• **Aim of the task**
The material below holds pictures, which are to be left out; copy exactly the lines from the one with "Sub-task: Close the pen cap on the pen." through the one with "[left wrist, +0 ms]".
<<<<
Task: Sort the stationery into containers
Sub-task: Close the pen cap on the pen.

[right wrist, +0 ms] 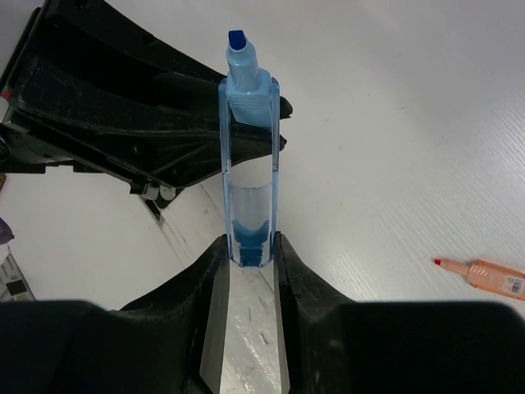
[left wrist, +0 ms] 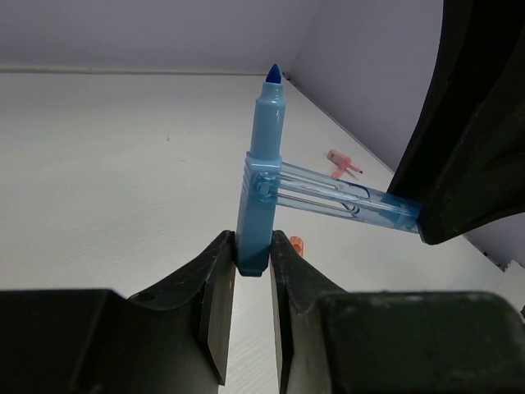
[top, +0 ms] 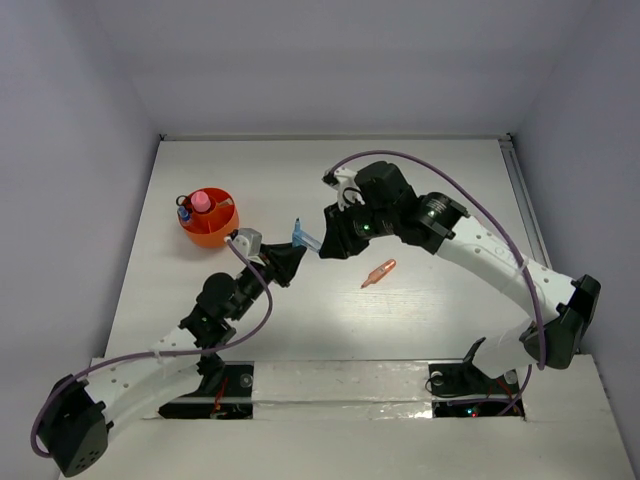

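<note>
The 2 grippers meet over the middle of the table (top: 440,170), both on the same light blue marker (top: 299,233).

The left gripper (left wrist: 253,254) is clamped on the bottom end of the marker (left wrist: 261,164). Its 2 fingers (left wrist: 220,279) press against opposite sides of the barrel. From the left wrist, the marker stands upright out of the jaws with its dark blue tip bare and pointing up.

A clear cap (left wrist: 344,197) sticks out sideways from the marker's collar. Its far end sits in the right gripper (right wrist: 250,250), whose 2 fingers (right wrist: 215,271) are closed on the closed end of the cap (right wrist: 250,205). From the right wrist, the cap's 2 clear side strips run up to the marker's collar. The bare tip (right wrist: 237,39) shows beyond it, and the black body of the left gripper (right wrist: 123,123) lies behind.

From above, the marker is held off the table between the left gripper (top: 290,255) and the right gripper (top: 322,243).

An orange marker (top: 379,272) lies flat on the table just right of the 2 grippers, apart from both. It also shows at the right edge of the right wrist view (right wrist: 484,275).

The orange-red cup (top: 215,238) stands on the table to the left, near the left arm and apart from the grippers. A pink tube (top: 201,201) stands in it, and a small blue item (top: 184,213) sits at its left rim.
</note>
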Available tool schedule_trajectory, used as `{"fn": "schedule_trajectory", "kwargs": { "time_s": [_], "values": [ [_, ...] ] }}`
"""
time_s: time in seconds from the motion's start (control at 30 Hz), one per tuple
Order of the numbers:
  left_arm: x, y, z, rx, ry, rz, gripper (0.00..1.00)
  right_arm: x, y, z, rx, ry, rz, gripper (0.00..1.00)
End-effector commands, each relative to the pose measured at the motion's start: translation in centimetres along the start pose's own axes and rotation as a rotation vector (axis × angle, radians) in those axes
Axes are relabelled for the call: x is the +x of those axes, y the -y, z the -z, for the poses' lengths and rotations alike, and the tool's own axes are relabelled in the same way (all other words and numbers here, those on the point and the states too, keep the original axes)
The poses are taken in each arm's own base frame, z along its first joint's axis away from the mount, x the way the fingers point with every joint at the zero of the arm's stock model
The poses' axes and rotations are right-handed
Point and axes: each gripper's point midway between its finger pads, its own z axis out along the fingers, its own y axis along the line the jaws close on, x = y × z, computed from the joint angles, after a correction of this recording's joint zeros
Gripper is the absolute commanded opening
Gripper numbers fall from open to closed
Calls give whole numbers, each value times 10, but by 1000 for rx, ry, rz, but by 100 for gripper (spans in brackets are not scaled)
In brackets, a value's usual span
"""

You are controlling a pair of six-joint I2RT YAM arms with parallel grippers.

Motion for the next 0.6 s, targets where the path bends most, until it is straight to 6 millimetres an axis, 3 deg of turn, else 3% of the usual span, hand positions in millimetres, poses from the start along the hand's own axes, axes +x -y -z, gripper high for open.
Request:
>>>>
• **Final answer**
Sub-task: Close the pen cap on the pen.

[right wrist, +0 ms] 
[left wrist, +0 ms] 

That completes the output.